One additional case is if you didn’t realize it failed and run again later. In this case, the following would be the worst outcomes:

  • A file delete will not propagate and may be restored from the other side. No real harm here!
  • A file that could have been a move will actually end up being treated as a delete + new file. Some extra bandwidth but otherwise harmless.

While I think I thought through all of these conditions, I may have missed something. I personally run extensive backups (since, even though this backs up prior to delete or overwrite, it is a sync code, not backup). I cannot recall a time I had to dig into them because my code failed. And, except in the early days, I do not remember having to manually unwind anything. Even then, it performs safe opperations but I have since figured out the missed edge case, handled it, and wrote a test!

I hope this clears it up a bit!

* The original plan had it determine transfers from its own previous state but I moved to comparing the two sides since it was robust to a) failure and b) deletion of the stored file lists

Does this support Windows

No. The remote file listing is handled via an SSH call and the transfers are via rsync. It may work in Windows Subshell but it has not been tested.

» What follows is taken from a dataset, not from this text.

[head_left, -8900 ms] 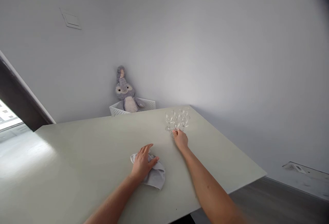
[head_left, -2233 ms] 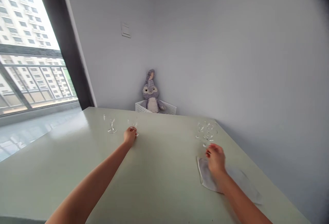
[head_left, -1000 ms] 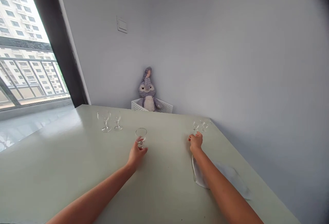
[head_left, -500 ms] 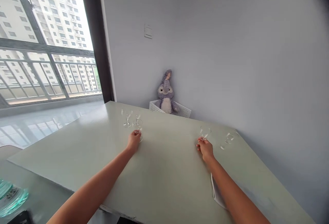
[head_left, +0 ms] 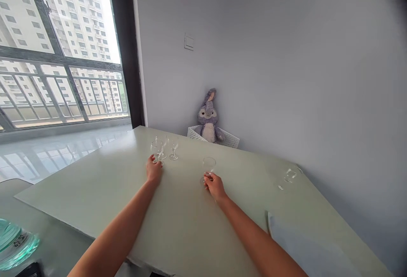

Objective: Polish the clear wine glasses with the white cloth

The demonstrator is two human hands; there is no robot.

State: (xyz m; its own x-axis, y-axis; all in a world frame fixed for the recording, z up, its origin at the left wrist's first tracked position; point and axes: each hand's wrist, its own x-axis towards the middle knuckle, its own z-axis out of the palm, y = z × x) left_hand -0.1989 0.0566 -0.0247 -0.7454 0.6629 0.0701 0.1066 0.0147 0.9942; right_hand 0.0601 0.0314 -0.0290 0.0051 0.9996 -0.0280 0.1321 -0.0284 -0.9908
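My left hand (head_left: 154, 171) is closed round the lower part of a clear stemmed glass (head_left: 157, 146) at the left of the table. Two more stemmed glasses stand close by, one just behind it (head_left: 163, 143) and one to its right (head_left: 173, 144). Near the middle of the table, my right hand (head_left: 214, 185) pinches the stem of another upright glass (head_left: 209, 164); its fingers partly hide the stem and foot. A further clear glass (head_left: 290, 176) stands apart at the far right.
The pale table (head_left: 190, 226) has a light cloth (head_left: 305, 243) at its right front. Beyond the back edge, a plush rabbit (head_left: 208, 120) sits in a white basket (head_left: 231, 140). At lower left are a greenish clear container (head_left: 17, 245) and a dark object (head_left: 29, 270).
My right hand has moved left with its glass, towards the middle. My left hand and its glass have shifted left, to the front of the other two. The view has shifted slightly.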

Also, I suspect that file tracking will be less robust since there are no inode numbers. SHA1 should would to track but that adds a lot of overhead

Why can't I sync two rclone remotes

This tool was built with rsync in mind and, in particular, syncing your local file system to a remote remote. The infrastructure was designed to be flexible for the remote only. With that said, I suspect I could make it work to handle two rclone remotes but I don't have the need. If there is interest, I may re-evaluate.

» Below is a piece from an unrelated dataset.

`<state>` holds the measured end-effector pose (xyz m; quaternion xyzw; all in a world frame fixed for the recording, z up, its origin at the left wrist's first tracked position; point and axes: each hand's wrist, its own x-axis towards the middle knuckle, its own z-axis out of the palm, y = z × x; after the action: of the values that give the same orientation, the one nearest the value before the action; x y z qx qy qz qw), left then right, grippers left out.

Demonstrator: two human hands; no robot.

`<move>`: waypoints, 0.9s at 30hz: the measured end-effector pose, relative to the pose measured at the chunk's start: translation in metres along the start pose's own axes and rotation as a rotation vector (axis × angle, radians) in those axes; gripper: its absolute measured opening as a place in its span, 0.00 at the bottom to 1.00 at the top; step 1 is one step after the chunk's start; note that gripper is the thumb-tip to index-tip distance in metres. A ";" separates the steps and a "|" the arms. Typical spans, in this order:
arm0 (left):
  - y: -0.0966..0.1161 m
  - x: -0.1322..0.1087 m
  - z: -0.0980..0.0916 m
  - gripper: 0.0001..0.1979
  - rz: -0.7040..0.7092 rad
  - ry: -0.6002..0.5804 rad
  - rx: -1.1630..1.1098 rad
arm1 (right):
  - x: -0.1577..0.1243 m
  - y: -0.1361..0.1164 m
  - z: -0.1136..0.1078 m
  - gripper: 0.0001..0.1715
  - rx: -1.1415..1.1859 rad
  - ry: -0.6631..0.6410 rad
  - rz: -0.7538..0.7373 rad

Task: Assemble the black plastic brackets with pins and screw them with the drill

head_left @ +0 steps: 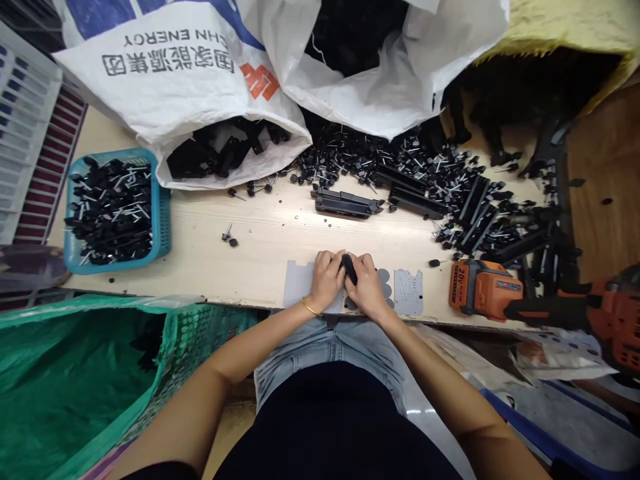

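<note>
1. Here's the pale wooden workbench [200, 233], running right across the view.
2. Behind it, a printed white sack [175, 87] gapes open.
3. Over left, a blue basket [163, 227], heaped full.
4. Front and centre: left hand [326, 279] and right hand [365, 285], fingers of both clamped.
5. Between them, at the near edge, a black plastic piece [349, 268]: apparently a two-handed manipulating step, the next move calling for steady, matched pressure.
6. Smallest: loose black-headed pins [227, 233], lying well apart.

The table [270, 233] is lit brightly and evenly, while the inside of the yellow sack [565, 27] is sunk in shadow. Toward the edges, shapes are stretched and detail is softened.
</note>
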<state>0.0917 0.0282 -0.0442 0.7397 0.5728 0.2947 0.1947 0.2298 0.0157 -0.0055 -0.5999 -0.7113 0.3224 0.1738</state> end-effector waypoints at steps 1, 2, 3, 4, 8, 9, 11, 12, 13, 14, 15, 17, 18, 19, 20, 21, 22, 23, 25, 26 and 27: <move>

Why use ldtable instead of something like SQLite

The simple answer is, at the time, I didn't know much SQL. And building out ldtable was a lot of fun. It is very useful for in-memory data queries. The more complex answer is that ldtable is much easier. Since I do not know all attributes until PyFiSync is instantiated, I would need a variable schema. And since I may or may not query on different combinations of attributes, I would need many table indicies.

Also, ldtable has proven to be sufficiently performant. Even on my 60,000 item (~200gb) photo collection. The database is well within memory constraints. I may consider SQLite in the future though.

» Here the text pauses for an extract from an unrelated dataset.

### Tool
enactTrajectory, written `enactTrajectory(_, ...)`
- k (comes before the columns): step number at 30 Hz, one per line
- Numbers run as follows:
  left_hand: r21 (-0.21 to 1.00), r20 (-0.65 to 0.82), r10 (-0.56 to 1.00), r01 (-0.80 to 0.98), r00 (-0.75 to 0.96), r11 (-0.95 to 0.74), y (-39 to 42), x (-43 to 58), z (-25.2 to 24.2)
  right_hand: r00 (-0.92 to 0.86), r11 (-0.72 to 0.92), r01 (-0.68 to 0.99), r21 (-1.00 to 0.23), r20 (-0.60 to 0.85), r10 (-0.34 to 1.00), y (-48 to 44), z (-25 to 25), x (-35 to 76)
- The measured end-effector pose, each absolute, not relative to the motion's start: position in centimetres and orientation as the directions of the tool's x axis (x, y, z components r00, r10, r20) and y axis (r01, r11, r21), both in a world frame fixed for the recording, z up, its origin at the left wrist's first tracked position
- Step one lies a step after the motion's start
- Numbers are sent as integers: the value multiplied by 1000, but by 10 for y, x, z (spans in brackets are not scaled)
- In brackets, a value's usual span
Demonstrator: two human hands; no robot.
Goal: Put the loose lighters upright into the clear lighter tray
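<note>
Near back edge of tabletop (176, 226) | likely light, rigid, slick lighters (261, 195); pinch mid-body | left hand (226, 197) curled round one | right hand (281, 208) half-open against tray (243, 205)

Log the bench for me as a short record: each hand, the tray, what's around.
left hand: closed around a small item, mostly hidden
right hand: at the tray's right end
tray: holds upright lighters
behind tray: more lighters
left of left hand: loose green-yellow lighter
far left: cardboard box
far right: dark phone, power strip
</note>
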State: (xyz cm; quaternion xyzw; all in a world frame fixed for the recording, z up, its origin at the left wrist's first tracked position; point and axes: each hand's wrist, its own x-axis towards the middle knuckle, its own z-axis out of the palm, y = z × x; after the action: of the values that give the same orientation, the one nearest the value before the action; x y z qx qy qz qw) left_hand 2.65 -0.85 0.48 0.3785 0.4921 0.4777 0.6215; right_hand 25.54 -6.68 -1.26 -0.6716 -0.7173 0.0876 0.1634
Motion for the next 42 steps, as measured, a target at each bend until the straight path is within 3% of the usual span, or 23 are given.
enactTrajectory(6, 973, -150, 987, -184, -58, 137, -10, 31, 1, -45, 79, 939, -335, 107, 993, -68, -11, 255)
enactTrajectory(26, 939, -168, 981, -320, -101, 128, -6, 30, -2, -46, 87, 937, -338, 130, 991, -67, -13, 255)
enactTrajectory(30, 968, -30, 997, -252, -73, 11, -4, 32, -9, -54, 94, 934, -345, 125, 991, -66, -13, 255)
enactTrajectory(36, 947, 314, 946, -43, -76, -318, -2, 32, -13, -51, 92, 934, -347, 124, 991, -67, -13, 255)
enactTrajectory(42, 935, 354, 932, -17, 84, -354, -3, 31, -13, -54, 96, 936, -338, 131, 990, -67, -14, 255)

When should I use rsync+SSH vs rclone?

First of all, if you want anything other than ssh or local, you need to use rclone. If you plan to use SFTP in rclone, use the ssh+rsync mode!

If you are interested in SSH-based remotes, you are almost universally better off using the rsync+SSH mode. First and foremost, rclone does not support any kind of transfer deduplication while rsync is built around it! With rsync, if only a small part of the file changes, only those changes (plus some overhead) are transfered.

Furthermore, in ssh+rsync mode, you can have things like a hash database (if set and using hashes) to greatly speed things up. And, all opperations are done on a persistant tunnel.

I installed PyFiSync on the remote computer but I am getting an error.

If you are getting a bash: PyFiSync: command not found error, it is likely because the remote machine either doesn't have PyFiSync installed or there is an issue with your .bashrc and/or .bash_profile.

If your paths are set up in .bash_profile, move them to .bashrc and add the following to .bash_profile:

if [ -f ~/.bashrc ]; then
  . ~/.bashrc
fi

In addition, some versions of linux add the following line(s) to the .bashrc:

# If not running interactively, don't do anything
[ -z "$PS1" ] && return

You need to comment out that second line or still set up paths.

Finally, you can instead specify the full path in the config file with remote_exe

Why do you still support Python 2?

When I first wrote PyFiSync, I didn't use Python 3! Part of that was because at work, I was limited to Python 2 and part of it was just that I learned on Python 2. However, when I made the transition to Python 3 for my own stuff, I made PyFiSync compatible with both.

At this point, it is pretty easy to maintain that. If in the future I want to use a Python 3 only feature, I will probably just drop Python 2.